Tecnología de sensores y control en tiempo real
El corazón técnico de Ace es un sistema de percepción de alta velocidad. El brazo robótico utiliza nueve cámaras con sensores de píxeles activos (APS) desarrollados por Sony, capaces de captar la posición tridimensional de la pelota con precisión milimétrica.
Esta información se complementa con tres sistemas de control visual (GCS) que emplean cámaras de visión por eventos (EVS) y espejos móviles, permitiendo medir en tiempo real la velocidad angular y los efectos que los jugadores humanos imprimen a la pelota.
El proyecto Ace es heredero de la experiencia de Sony en sistemas de IA como Gran Turismo Sophy, su agente virtual para simuladores de carreras. Sin embargo, trasladar la tecnología a un entorno físico supuso afrontar nuevos retos: percepción del entorno, planificación de movimientos y ejecución física a la velocidad de un atleta humano.
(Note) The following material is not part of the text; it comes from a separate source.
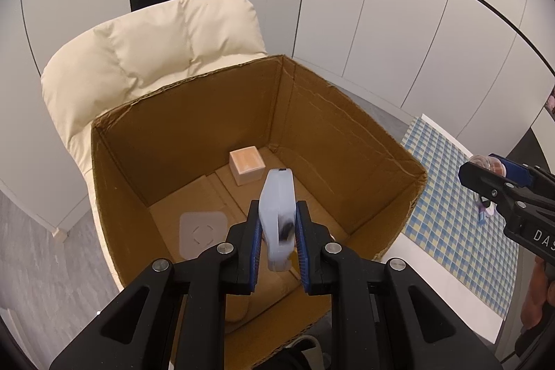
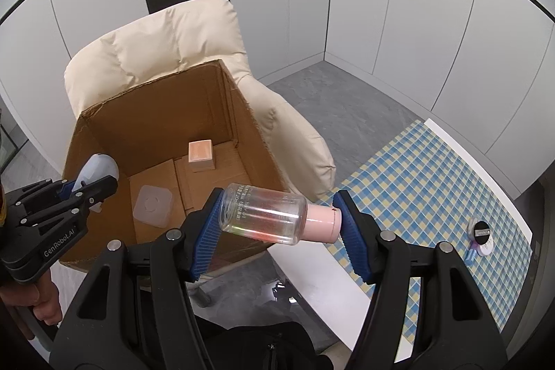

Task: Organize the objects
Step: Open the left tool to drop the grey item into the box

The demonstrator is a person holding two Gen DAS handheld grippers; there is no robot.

El logro de Ace va más allá del tenis de mesa. Según Dürr, este avance “pone de relieve el potencial de los agentes físicos de IA para realizar tareas interactivas en tiempo real, y representa un paso significativo hacia la creación de robots con aplicaciones más amplias en interacciones humanas rápidas, precisas y realizadas al instante”.
Qué es un robot humanoide y cuáles son sus principales características
Un robot humanoide es un tipo de robot diseñado para asemejarse física y funcionalmente a un ser humano. Generalmente cuenta con una estructura que incluye cabeza, torso, brazos y piernas, lo que le permite imitar movimientos y posturas humanas.
Estos robots pueden estar equipados con sensores, cámaras y micrófonos para captar información del entorno y comunicarse. Gracias a la integración de inteligencia artificial, son capaces de reconocer rostros, interpretar comandos de voz y realizar tareas complejas, como caminar, agarrar objetos o interactuar con personas.
Los robots humanoides se utilizan en investigación, atención al cliente, entretenimiento, asistencia médica y educación, ya que su diseño facilita la interacción natural con los humanos y permite experimentar con tecnologías avanzadas de movilidad, percepción y aprendizaje automático.